### Work order
Write every line below out again, exactly as given, but leave out the pictures.

### Dataset content
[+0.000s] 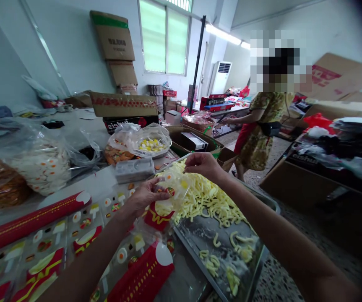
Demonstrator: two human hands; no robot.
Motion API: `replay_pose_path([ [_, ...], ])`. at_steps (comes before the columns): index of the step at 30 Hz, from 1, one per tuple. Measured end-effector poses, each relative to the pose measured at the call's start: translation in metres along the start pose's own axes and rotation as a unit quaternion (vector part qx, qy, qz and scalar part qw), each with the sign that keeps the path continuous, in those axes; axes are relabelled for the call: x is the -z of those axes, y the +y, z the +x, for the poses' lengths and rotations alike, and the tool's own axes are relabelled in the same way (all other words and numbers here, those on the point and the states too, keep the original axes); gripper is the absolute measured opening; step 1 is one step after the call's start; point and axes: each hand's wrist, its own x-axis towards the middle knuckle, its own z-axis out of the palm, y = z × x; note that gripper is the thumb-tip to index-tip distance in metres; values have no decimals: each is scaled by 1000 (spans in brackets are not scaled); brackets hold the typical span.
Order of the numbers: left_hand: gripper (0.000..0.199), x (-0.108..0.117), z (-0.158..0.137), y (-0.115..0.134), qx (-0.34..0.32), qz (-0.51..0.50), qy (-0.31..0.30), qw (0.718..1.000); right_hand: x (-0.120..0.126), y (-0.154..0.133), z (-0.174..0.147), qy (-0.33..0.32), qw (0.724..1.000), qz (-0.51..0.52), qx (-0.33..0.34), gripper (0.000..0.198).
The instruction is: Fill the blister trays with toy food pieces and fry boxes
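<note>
My left hand (147, 196) pinches a clear plastic blister tray (176, 191), tilted up over the table. Small toy food pieces and a red fries carton (158, 216) with a yellow wavy mark show in and below it. My right hand (204, 164) hovers at the tray's upper right edge, its fingertips pressed together; what they hold, if anything, is too small to make out. Beneath both hands lies a metal tray (196, 247) heaped with pale yellow fry-like strips (209, 201). More filled blister packs (83, 224) lie in rows to the left, some beside stacked red cartons (143, 272).
Plastic bags of small pieces (42, 163) stand at the left. A grey box (135, 170) and a bag of yellow-white pieces (152, 144) sit behind my hands. Open cardboard boxes (182, 138) are beyond. A person (259, 117) stands at the right, near a box of plastic bags (334, 151).
</note>
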Motion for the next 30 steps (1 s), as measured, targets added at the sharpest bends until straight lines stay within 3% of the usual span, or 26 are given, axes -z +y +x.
replay_pose_path([
  [4, 87, -3, 5, -5, 10, 14, 34, 999, 2, 7, -4, -54, 990, 107, -67, 37],
  [7, 87, -5, 10, -11, 28, 26, 35, 999, 2, 13, -5, -79, 980, 130, -130, 41],
  [11, 85, -8, 15, -17, 49, -9, -7, 999, -3, 23, -5, -72, 993, 69, -63, 39],
  [15, 85, -8, 19, -20, 56, -8, -6, 998, -3, 28, -5, -123, 992, -5, -34, 37],
  [20, 89, -13, 27, -18, 62, -40, 5, 997, 8, 31, -1, 8, 996, 40, -76, 38],
  [24, 83, -17, 29, -18, 68, -57, -30, 996, 14, 33, 0, 51, 995, 53, -73, 39],
  [30, 73, -13, 28, -25, 78, -70, -55, 993, 19, 33, -6, -22, 988, 66, -141, 41],
])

### Task result
[+0.000s] 
Demonstrator: two human hands; no robot.
Motion API: `replay_pose_path([ [_, ...], ])`. at_steps (comes before the columns): index of the step at 30 Hz, from 1, one per tuple. Measured end-effector poses, each relative to the pose measured at the call's start: translation in metres along the start pose's own axes and rotation as a unit quaternion (vector part qx, qy, qz and scalar part qw), each with the sign that keeps the path continuous, in those axes; axes are relabelled for the call: x is the -z of those axes, y the +y, z the +x, for the poses' lengths and rotations alike, and the tool's own axes are relabelled in the same way (all other words and numbers here, those on the point and the states too, keep the original axes); gripper is the absolute measured opening; step 1 is one step after the call's start; point and axes: each hand's wrist, its own x-axis towards the middle knuckle, its own z-axis out of the palm, y = z × x; note that gripper is the thumb-tip to index-tip distance in metres; values have no decimals: each is scaled by 1000 (spans in brackets are not scaled); brackets hold the typical span.
Order of the numbers: left_hand: gripper (0.000..0.199), x (-0.108..0.117), z (-0.158..0.137), y (-0.115..0.134), qx (-0.34..0.32), qz (-0.51..0.50), qy (-0.31..0.30), qw (0.718..1.000); right_hand: x (-0.120..0.126), y (-0.154..0.133), z (-0.174..0.147), qy (-0.33..0.32), qw (0.724..1.000), qz (-0.51..0.52), qx (-0.33..0.34), gripper (0.000..0.198).
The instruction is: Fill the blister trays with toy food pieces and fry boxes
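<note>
My left hand (147, 196) pinches a clear plastic blister tray (176, 191), tilted up over the table. Small toy food pieces and a red fries carton (158, 216) with a yellow wavy mark show in and below it. My right hand (204, 164) hovers at the tray's upper right edge, its fingertips pressed together; what they hold, if anything, is too small to make out. Beneath both hands lies a metal tray (196, 247) heaped with pale yellow fry-like strips (209, 201). More filled blister packs (83, 224) lie in rows to the left, some beside stacked red cartons (143, 272).
Plastic bags of small pieces (42, 163) stand at the left. A grey box (135, 170) and a bag of yellow-white pieces (152, 144) sit behind my hands. Open cardboard boxes (182, 138) are beyond. A person (259, 117) stands at the right, near a box of plastic bags (334, 151).
</note>
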Motion for the next 30 steps (1 s), as measured, targets added at the sharpest bends until straight lines stay within 3% of the usual span, or 26 are given, axes -z +y +x.
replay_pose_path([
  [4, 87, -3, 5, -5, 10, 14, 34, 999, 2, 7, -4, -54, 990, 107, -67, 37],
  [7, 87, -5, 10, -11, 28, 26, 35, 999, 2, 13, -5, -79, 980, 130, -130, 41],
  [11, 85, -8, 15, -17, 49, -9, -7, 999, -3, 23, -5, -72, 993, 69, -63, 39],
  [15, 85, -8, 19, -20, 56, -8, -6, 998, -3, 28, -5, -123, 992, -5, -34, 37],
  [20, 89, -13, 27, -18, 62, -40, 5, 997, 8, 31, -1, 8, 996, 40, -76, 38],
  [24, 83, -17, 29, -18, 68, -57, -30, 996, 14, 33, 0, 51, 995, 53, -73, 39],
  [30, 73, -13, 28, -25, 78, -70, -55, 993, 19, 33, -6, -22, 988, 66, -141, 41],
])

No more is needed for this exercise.